In order to minimize \({\mathcal {G}}\) with respect to r(s) and ψ(s) accounting for the constrain (2), one has to introduce a Lagrange multiplier γ(s) and minimize the functional,

$$\displaystyle \begin{aligned} \begin{array}{rcl} S[r(s),\psi(s)]=\frac{\mathcal{G}}{2\pi\kappa}+\int_0^{s_1} \gamma(s)(\dot r-\cos\psi)ds=\int_0^{s_1}{\mathcal{L}}(\psi,\dot\psi,r,\dot r)ds \end{array} \end{aligned} $$

(49)

with,

$$\displaystyle \begin{aligned} {\mathcal{L}}=\frac{1}{2}\left(\dot\psi +\frac{\sin\psi}{r}-C_0\right)^2r+\frac{\sigma}{\kappa} r- \frac{p}{2\kappa}r^2\sin\psi-\frac{f}{2\pi\kappa}\sin\psi+\gamma (\dot r-\cos\psi) \end{aligned} $$

(50)

The condition δS = 0 leads to the Euler–Lagrange equations \(\frac {\partial {\mathcal {L}}}{\partial r}-\frac {d}{ds}\frac {\partial {\mathcal {L}}}{\partial \dot r}=0\) and \(\frac {\partial {\mathcal {L}}}{\partial \psi }-\frac {d}{ds}\frac {\partial {\mathcal {L}}}{\partial \dot \psi }=0\),

$$\displaystyle \begin{aligned} \begin{array}{rcl} \ddot\psi &\displaystyle =&\displaystyle - \frac{\dot \psi\cos\psi}{r} +\frac{\cos\psi\sin\psi}{r^2}-\frac{p}{2\kappa}r\cos\psi + \frac{\gamma\sin\psi}{r}-\frac{f}{2\pi\kappa}\frac{\cos\psi}{r}\ , \\ \dot\gamma&\displaystyle =&\displaystyle \frac{1}{2}\left(\dot\psi - C_0\right)^2-\frac{1}{2}\frac{\sin^2\psi}{r^2}+\frac{\sigma}{\kappa}-\frac{p}{\kappa}r\sin\psi\ , {} \end{array} \end{aligned} $$

(51)

and to the boundary conditions at s = 0 and s = s ₁,

$$\displaystyle \begin{aligned} \begin{array}{rcl} &\displaystyle &\displaystyle \psi~{\mathrm{fixed}}~~{\mathrm{or}}~~\frac{\partial {\mathcal{L}}}{\partial \dot \psi}=\dot\psi+\frac{\sin\psi}{r}-C_0=0\ ,\\ &\displaystyle &\displaystyle r~{\mathrm{fixed}}~~{\mathrm{or}}~~\frac{\partial {\mathcal{L}}}{\partial \dot r}=\gamma=0 . {} \end{array} \end{aligned} $$

(52)

Equation (51) together with Eq. (2) forms a close set of differential equations of 4th order complemented by four boundary conditions (52).

In the usual case where the contour length s ₁ is not fixed, then \(H=\dot r\partial _ {\dot r}{\mathcal {L}}+\dot \psi \partial _ {\dot \psi }{\mathcal {L}}-{\mathcal {L}}=0\), which gives,

$$\displaystyle \begin{aligned} \begin{array}{rcl} \frac{r\dot\psi^2}{2}- \frac{r}{2}\left(\frac{\sin\psi}{r} - C_0\right)^2-\frac{\sigma}{\kappa} r +\frac{p}{2\kappa}r^2\sin\psi+\gamma\cos\psi+\frac{f}{2\pi\kappa}\sin\psi=0\ .\qquad \end{array} \end{aligned} $$

(53)

This equation can be combined with (51) to eliminate γ and obtain a lowest order equation in ψ and r, Eq. (4).
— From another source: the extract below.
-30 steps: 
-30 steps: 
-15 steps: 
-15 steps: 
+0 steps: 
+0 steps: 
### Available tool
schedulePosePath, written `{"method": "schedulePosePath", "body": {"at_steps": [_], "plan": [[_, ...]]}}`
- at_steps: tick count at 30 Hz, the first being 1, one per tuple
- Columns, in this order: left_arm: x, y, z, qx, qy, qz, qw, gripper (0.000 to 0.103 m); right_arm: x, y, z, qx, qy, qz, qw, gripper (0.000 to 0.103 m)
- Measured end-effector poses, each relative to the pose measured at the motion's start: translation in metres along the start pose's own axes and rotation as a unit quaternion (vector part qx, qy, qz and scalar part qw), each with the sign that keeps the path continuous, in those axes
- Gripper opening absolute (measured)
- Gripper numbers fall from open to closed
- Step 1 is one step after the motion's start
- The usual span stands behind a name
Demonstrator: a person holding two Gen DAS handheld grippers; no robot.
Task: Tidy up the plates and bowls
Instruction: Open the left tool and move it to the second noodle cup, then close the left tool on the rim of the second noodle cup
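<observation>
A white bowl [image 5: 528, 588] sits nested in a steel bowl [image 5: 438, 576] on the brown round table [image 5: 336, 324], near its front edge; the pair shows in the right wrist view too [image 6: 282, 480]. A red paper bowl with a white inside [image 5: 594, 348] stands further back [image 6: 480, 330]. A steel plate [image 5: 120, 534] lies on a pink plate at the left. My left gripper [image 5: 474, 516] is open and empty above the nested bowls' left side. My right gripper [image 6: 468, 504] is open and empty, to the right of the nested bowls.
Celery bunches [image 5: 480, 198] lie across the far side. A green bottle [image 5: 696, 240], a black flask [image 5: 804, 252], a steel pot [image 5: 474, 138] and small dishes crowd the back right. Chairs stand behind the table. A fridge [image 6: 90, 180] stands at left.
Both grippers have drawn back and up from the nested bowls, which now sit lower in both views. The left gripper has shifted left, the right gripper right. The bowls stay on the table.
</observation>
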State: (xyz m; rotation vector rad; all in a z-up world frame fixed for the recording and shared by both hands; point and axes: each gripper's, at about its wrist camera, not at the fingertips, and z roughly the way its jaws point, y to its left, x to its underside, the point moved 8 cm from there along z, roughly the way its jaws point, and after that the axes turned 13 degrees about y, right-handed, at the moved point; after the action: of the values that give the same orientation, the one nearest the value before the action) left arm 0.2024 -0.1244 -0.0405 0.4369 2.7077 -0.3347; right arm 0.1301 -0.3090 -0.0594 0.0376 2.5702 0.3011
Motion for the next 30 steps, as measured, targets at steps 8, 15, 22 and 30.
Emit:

Appendix 2: Model for Dynamical Cluster of Kinesin at Tubule Tip

The force f required to pull a tubule is usually larger than the stall force f _s ∼ 10 pN of a single motor. Several motors, localized at the tip of the tubule, then work cooperatively to extract a tube [53, 58]. Tubule formation then relies on two conditions: (1) the formation of a stable cluster of N motors at the tip, and (2) the load on each motor (f∕N assuming that the force created by the membrane is equally distributed among the motors) should be smaller than the stall force. Let’s consider the first condition. A cluster of motors at the tubule tip is sustained by an influx J _b of motors moving along the tube, and looses motors that unbind the microtubule at a rate dependent of their load, \(k_{\mathrm {u}}\exp \left (\frac {fa}{Nk_{\mathrm {B}}T}\right )\), where k _u is the unbinding rate at zero load and a is the typical distance of the motor–microtubule interaction. The influx J _b depends on the density of motors on the membrane, and kinetic parameters such as the motor velocity, the binding and unbinding rates [53, 58]. The flux balance,

$$\displaystyle \begin{aligned} k_{\mathrm{u}}N\exp\left(\frac{fa}{Nk_{\mathrm{B}}T}\right)=J_{\mathrm{b}}\ , \end{aligned} $$

(54)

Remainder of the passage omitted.